É de cada Trabalhador que participou num plenário. De cada empresa onde se discutiu o ataque aos direitos laborais. De cada conversa à entrada e à saída dos turnos. De cada panfleto distribuído. De cada reunião, grande ou pequena, discreta ou pública. De cada camarada que levou a discussão para casa, para a família, para os amigos e para os colegas, transformando a indignação em consciência e a consciência em ação organizada.

Foi assim, empresa a empresa, setor a setor, que centenas de plenários mobilizaram os trabalhadores da agricultura, da alimentação, das bebidas, da pecuária, da silvicultura, do abate de aves, da produção de carne, dos hortofrutícolas, dos tabacos e de tantos outros locais de trabalho.
Foi assim que se construiu uma força que nem o Governo nem o grande patronato conseguiram derrotar.
As Greves Gerais de 11 de dezembro e de 3 de junho ficarão como marcos desta luta. Ficará na memória a força das empresas onde a adesão foi total. Mas ficará igualmente o enorme significado das empresas onde, pela primeira vez, houve trabalhadores a fazer greve. Porque cada homem e cada mulher que, enfrentando pressões, ameaças ou receios, levantou a cabeça e assumiu a sua condição de classe, ajudou a escrever esta vitória coletiva.
Na luta dos trabalhadores não há gestos pequenos. Cada participação contou. Cada palavra contou. Cada greve contou.
Esta batalha confirma uma verdade que a história do movimento operário nunca deixou de demonstrar: é a luta organizada que faz recuar quem pretende enriquecer à custa da exploração, da precariedade e do empobrecimento dos trabalhadores.
Quanto mais determinada, mais unida e mais contundente é a ação coletiva, maiores são as conquistas alcançadas.
Hoje temos o direito de sentir orgulho. Temos o direito de celebrar.
Mas sabemos também que a luta de classes não termina com uma vitória. Enquanto houver exploração, haverá resistência. Enquanto houver quem ataque direitos, haverá trabalhadores organizados para os defender e conquistar novos avanços.
É por isso que desta vitória nascem responsabilidades: A de reforçar a organização nos locais de trabalho; A de acelerar a sindicalização; A de fazer crescer o SINTAB e o movimento sindical unitário.
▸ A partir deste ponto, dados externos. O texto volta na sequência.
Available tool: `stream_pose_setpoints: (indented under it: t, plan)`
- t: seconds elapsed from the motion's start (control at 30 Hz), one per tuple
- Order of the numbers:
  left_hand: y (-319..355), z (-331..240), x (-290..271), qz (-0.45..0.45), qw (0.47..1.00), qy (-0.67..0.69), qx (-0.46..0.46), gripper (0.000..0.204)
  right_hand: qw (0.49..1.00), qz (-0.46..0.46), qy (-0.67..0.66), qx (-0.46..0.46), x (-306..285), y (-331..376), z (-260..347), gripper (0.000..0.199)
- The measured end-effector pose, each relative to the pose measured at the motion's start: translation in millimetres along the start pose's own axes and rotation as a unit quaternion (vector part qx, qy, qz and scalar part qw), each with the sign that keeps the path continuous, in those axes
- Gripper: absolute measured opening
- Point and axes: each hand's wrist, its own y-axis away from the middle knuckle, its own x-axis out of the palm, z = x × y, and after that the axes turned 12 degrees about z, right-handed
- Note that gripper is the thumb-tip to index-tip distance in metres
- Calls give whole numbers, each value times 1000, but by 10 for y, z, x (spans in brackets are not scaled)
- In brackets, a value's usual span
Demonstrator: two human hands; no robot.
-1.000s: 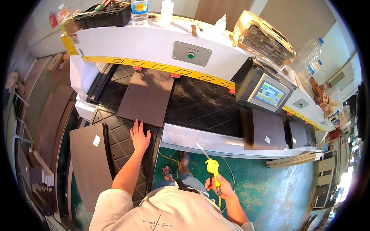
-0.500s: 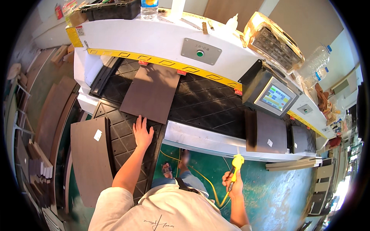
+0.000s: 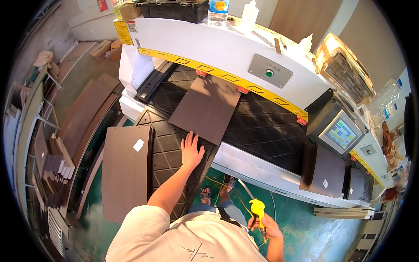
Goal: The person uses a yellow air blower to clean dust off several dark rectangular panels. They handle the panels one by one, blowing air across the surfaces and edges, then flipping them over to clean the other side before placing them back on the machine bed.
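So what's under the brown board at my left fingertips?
The black bed shows on both sides of the board; whatever lies directly beneath is covered by it.

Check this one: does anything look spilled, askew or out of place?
No spill stands out. The bottles and black box look out of place: loose clutter atop the machine, above the bed bearing the board.

A black case (image 3: 176, 12) and water bottle (image 3: 218, 13) stand top centre; a cardboard box (image 3: 101, 51) lies upper left.
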Motion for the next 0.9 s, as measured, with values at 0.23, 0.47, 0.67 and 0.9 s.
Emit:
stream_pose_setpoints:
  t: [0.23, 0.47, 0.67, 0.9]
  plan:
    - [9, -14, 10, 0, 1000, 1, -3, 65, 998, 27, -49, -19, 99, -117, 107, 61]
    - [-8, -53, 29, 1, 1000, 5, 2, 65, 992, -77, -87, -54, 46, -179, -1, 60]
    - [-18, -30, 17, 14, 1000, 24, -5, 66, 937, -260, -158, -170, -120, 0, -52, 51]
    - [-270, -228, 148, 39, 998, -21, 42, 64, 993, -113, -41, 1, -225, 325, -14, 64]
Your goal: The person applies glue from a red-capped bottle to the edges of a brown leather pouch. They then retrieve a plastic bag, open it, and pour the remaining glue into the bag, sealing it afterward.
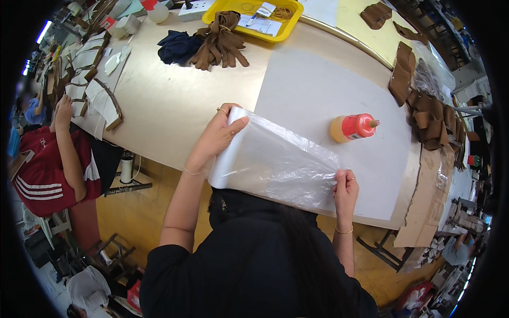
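A roll of clear plastic bags (225, 164) lies at the table's near edge, its unrolled film (286, 159) stretched to the right over my lap. My left hand (222, 132) is closed around the far end of the roll, thumb on top. The fingers of my right hand (345, 186) pinch the loose end of the film, which gathers into creases there. Beyond my right hand, a squeeze bottle (352, 128) with a red top and yellowish contents stands on a grey sheet (313, 90).
Navy and brown fabric strips (220, 45) lie beside a yellow tray (283, 33) at the back. Brown pieces (432, 119) are heaped at the right, near cardboard (427, 196). At the left, a person in a red top (53, 169) handles white and brown pieces (101, 103).
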A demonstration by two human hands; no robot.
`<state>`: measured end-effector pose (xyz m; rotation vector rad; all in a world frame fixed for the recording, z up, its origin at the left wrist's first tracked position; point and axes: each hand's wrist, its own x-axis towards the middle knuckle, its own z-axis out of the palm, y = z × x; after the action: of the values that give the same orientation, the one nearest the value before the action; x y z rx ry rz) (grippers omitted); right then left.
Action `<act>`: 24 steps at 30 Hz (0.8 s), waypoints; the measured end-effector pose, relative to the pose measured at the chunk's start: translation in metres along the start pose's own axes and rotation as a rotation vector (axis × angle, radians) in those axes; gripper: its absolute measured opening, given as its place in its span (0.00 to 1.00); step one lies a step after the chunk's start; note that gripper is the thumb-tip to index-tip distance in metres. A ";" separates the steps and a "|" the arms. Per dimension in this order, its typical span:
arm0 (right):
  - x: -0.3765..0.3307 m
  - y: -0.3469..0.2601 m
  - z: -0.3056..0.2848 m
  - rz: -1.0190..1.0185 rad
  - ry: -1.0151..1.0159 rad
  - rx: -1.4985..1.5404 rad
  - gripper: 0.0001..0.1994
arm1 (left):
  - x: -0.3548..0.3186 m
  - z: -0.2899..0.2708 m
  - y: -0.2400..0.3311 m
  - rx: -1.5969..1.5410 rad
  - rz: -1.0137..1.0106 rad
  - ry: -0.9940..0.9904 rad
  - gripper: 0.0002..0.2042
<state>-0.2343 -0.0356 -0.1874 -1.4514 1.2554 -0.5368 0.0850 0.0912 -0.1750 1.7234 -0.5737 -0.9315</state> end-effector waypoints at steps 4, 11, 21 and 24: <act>0.004 0.002 0.000 -0.104 0.076 0.080 0.14 | -0.016 0.012 0.011 -0.429 -0.167 -0.057 0.18; 0.010 -0.016 0.013 -0.037 0.214 0.461 0.09 | -0.025 0.022 0.006 -0.502 -0.151 -0.123 0.17; 0.018 -0.018 0.026 -0.007 0.079 0.323 0.10 | -0.045 0.024 0.001 -0.619 -0.068 0.011 0.17; 0.019 -0.021 0.031 -0.055 0.127 0.261 0.10 | -0.053 0.031 -0.006 -0.757 -0.080 0.083 0.17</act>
<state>-0.1927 -0.0429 -0.1836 -1.2505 1.1972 -0.8095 0.0290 0.1155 -0.1691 1.0935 -0.0641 -0.9648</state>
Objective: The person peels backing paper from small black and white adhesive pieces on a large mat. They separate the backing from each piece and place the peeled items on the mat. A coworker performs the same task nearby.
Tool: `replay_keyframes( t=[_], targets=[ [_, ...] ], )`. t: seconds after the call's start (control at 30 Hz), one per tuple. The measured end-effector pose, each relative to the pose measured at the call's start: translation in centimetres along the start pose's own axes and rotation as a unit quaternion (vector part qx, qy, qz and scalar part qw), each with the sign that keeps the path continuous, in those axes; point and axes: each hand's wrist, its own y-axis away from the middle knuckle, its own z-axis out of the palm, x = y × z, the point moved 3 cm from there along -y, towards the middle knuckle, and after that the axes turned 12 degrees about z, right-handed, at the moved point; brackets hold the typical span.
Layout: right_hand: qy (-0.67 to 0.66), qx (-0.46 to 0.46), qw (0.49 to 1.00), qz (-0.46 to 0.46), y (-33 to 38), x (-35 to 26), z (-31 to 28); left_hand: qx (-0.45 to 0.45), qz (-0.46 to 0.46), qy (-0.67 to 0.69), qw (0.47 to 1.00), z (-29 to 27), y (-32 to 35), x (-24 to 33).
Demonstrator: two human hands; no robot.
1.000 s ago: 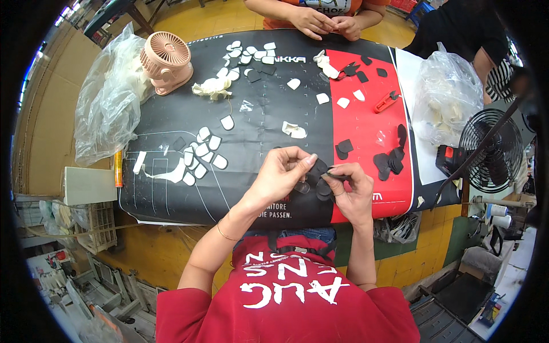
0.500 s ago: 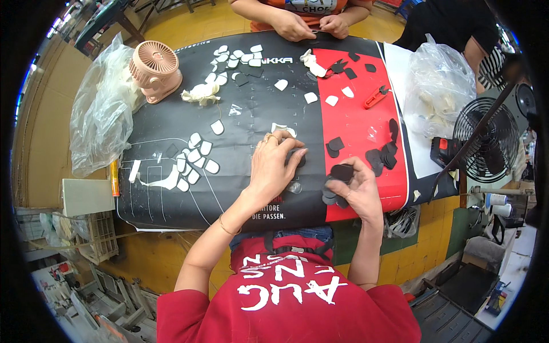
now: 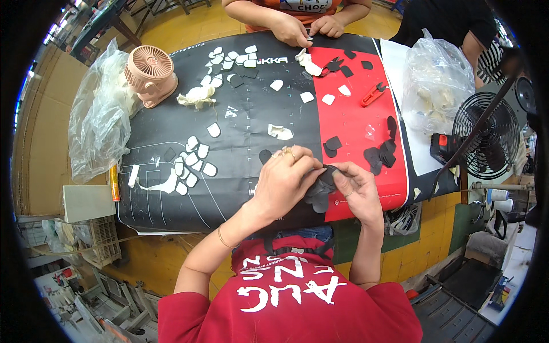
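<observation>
My right hand [image 3: 358,193] pinches a small black rounded piece [image 3: 326,178] between thumb and fingers, near the front of the table. The fingertips of my left hand [image 3: 289,178] come together at the upper edge of the same piece, so both hands meet on it. Just below, more black rounded pieces [image 3: 318,204] overlap, partly covered by my fingers. Another dark piece [image 3: 265,156] lies beyond my left hand, next to a crumpled white scrap [image 3: 280,132].
White rounded pieces [image 3: 193,162] lie scattered at left. Black ones [image 3: 384,153] and red-handled snippers [image 3: 374,95] lie on the red section. A pink fan [image 3: 150,74], plastic bags [image 3: 439,86] and a black fan [image 3: 485,134] stand around. Across the table, a person's hands [image 3: 303,30] work.
My left hand has moved right and nearer to meet my right hand at the black piece. The dark piece that was under its fingers now lies uncovered. The view has shifted slightly.
</observation>
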Motion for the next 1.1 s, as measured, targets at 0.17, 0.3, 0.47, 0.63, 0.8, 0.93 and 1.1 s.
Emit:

Se és sindicalizado, fala com o teu companheiro de trabalho que ainda não deu esse passo. Partilha a experiência desta luta. Mostra-lhe que nenhum direito caiu do céu e que nenhuma conquista se mantém sem organização.
Porque quando os trabalhadores se unem, organizam e lutam, tornam-se uma força capaz de mudar a realidade.
Esta vitória prova-o.
Parabéns a todos os Trabalhadores.
A vitória é vossa.
E o futuro continuará a ser construído pelas mãos daqueles que produzem toda a riqueza da sociedade.
Unidos. Organizados. Sindicalizados. Em luta. Sempre.